[Prompt] Return the listing below exactly as it stands. Pictures stay out.

[Provided material]
Start of Block

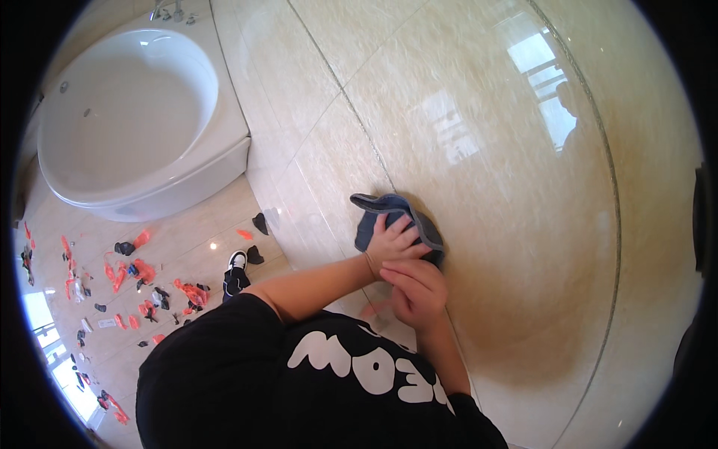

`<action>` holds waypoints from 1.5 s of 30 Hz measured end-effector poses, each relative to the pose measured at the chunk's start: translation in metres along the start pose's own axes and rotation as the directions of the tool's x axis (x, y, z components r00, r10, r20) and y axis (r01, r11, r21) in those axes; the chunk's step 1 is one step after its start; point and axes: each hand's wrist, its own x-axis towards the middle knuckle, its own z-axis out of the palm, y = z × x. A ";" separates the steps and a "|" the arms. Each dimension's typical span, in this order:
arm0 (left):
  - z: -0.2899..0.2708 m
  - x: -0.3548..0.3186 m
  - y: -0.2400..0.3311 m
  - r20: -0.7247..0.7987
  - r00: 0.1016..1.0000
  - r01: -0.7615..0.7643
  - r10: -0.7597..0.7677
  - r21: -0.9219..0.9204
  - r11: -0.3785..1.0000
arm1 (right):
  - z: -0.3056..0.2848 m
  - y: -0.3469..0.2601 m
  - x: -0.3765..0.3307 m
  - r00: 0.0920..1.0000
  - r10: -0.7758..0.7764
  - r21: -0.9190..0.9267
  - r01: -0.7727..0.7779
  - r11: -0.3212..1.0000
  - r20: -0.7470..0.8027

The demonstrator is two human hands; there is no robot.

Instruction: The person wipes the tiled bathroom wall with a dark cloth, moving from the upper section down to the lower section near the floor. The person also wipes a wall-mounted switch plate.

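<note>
A white corner bathtub point(127, 112) was seen at the far left, with orange and black scraps point(134, 288) scattered over the beige floor tiles point(202, 217) below it. The left hand point(393, 241) was laid flat on a blue-grey cloth point(370, 224) pressed against the glossy cream wall tile point(493, 224), its fingers point(404, 224) spread apart on the fabric. The right hand point(417, 293) was held just beneath, touching the left wrist, its fingers together and loosely curled, clamped on nothing.

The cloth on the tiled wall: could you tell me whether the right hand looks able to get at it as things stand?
Probably yes. The right hand lies just below the left hand, which presses the blue-grey cloth flat on the wall. Part of the cloth shows beside the left hand, and nothing lies between.
</note>
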 end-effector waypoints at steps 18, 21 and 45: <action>0.024 -0.037 -0.165 -0.069 0.477 0.838 -0.876 -0.265 0.477 | 0.069 0.021 0.037 0.990 0.052 0.100 -0.065 0.993 0.128; 0.052 -0.095 -0.137 -0.003 0.157 0.917 -0.988 -0.370 0.147 | 0.079 0.021 0.045 0.988 0.038 0.121 -0.057 0.991 0.149; 0.037 -0.036 -0.263 -0.033 0.316 0.823 -0.948 -0.488 0.291 | 0.115 0.023 0.106 0.983 0.160 0.056 -0.166 0.985 0.094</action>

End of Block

[Result of the task]
`<action>` holds waypoints from 1.5 s of 30 Hz measured end-effector poses, each relative to the pose measured at the chunk's start: translation in metres along the start pose's own axes and rotation as the directions of the tool's x axis (x, y, z components r00, r10, r20) and y axis (r01, r11, r21) in those axes; the chunk's step 1 is one step after its start; point and axes: each hand's wrist, its own x-axis towards the middle knuckle, its own z-axis out of the palm, y = z × x. A ";" separates the steps and a "|" the arms. Each dimension's typical span, in this order:
arm0 (left):
  - z: -0.2899..0.2708 m
  - x: -0.3548..0.3186 m
  - y: -0.2400..0.3311 m
  - r20: -0.7247..0.7987
  - r00: 0.1016..1.0000
  - r01: -0.7615..0.7643
  - r10: -0.7597..0.7677
  - r21: -0.9219..0.9204
  - r11: -0.3785..1.0000
arm1 (right):
  - z: -0.3056..0.2848 m
  - y: -0.3469..0.2601 m
  - x: -0.3765..0.3307 m
  - r00: 0.0920..1.0000
  - r10: -0.7758..0.7764
  - r21: -0.9190..0.9267
  - r01: -0.7727..0.7779
  - r11: -0.3212..1.0000
  - r20: -0.7470..0.8027

The demonstrator is two human hands; there is no robot.

Instruction: The person wipes the tiled bathroom wall with a dark cloth, moving from the upper section down to the lower section near the floor. The person also wipes a wall-mounted switch plate.

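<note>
A white corner bathtub point(127, 112) was seen at the far left, with orange and black scraps point(134, 288) scattered over the beige floor tiles point(202, 217) below it. The left hand point(393, 241) was laid flat on a blue-grey cloth point(370, 224) pressed against the glossy cream wall tile point(493, 224), its fingers point(404, 224) spread apart on the fabric. The right hand point(417, 293) was held just beneath, touching the left wrist, its fingers together and loosely curled, clamped on nothing.

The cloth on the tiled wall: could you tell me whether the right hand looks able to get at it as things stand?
Probably yes. The right hand lies just below the left hand, which presses the blue-grey cloth flat on the wall. Part of the cloth shows beside the left hand, and nothing lies between.
</note>
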 end-effector waypoints at steps 18, 21 and 45: <action>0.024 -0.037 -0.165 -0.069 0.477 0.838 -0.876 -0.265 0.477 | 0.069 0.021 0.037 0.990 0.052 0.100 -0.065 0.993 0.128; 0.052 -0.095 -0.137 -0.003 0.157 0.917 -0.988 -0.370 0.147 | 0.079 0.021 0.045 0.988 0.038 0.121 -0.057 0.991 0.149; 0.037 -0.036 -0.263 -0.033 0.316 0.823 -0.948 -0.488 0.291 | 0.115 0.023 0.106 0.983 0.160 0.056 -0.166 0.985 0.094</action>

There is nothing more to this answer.